Steve said to Dan:
Since the Cartesian self is denied, the free will is denied since there is no 
autonomous agent to posses the faculty known as free will.

dmb says:
I'm not so sure it follows. Does the denial of the Cartesian self also entail 
the denial of agency? It seems to me that freedom and the self are 
re-concieved, not eliminated altogether. 


Dan said:
Note that he says the term "cause" can be completely done away with when we are 
describing reality, which seems to infer that the notion of causation can also 
be done away with in the framework of the MOQ, without any loss. He [Pirsig] 
goes on to say: "The only difference between causation and value is that the 
word "cause" implies absolute certainty whereas the implied meaning of "value" 
is one of preference." [LILA]

dmb says:
That's just it.

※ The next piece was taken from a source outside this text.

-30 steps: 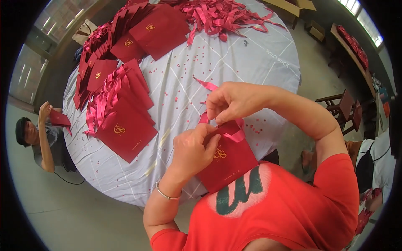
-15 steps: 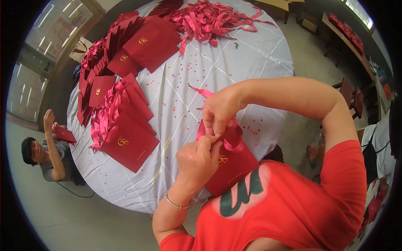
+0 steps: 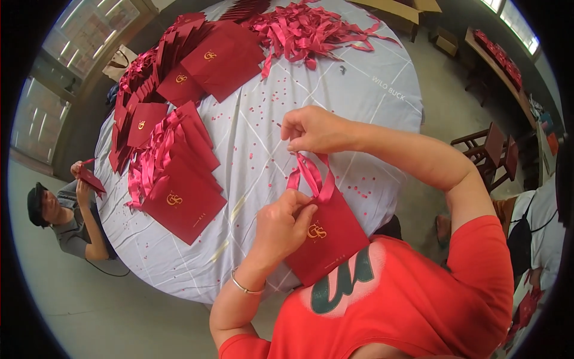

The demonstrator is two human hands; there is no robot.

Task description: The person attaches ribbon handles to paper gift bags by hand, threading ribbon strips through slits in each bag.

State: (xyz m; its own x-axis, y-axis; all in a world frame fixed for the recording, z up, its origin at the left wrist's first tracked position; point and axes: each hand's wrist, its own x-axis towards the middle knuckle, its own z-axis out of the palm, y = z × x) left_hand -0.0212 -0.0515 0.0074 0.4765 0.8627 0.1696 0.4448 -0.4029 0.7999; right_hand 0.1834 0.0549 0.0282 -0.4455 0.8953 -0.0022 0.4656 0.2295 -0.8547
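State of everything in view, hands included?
Red bag: held, printed side up
Bag's ribbon: raised above top edge
Left hand: fingers pinching bag's top
Right hand: curled at ribbon's upper end; grip unclear
Ribbon pile: loose, tangled
Front bag stack: overlapping
Cardboard box: flaps open
Tablecloth: creased

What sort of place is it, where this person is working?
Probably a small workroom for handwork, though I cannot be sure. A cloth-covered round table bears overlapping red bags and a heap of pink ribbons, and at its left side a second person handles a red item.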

When we get rid of causality and replace it with preference we 
are getting rid of mechanical laws and replacing them with agency. If subatomic 
particles and iron filings can express preferences, and if biological evolution 
proceeds on the basis of "spur of the moment decisions", then the expression of 
social and intellectual level preferences also involves some kind of agency. 
This kind of agency is not conceived as the rational decision-making of the 
will, a transcendental self or ego consciousness because these preferences go 
all the way down. The implication is that we've traded a mechanistic, 
unconscious cosmos for one that is alive and aware in every little corner. 
Nothing is inert or dead or automatic, which means nothing is determined and 
everything is mutable to some degree.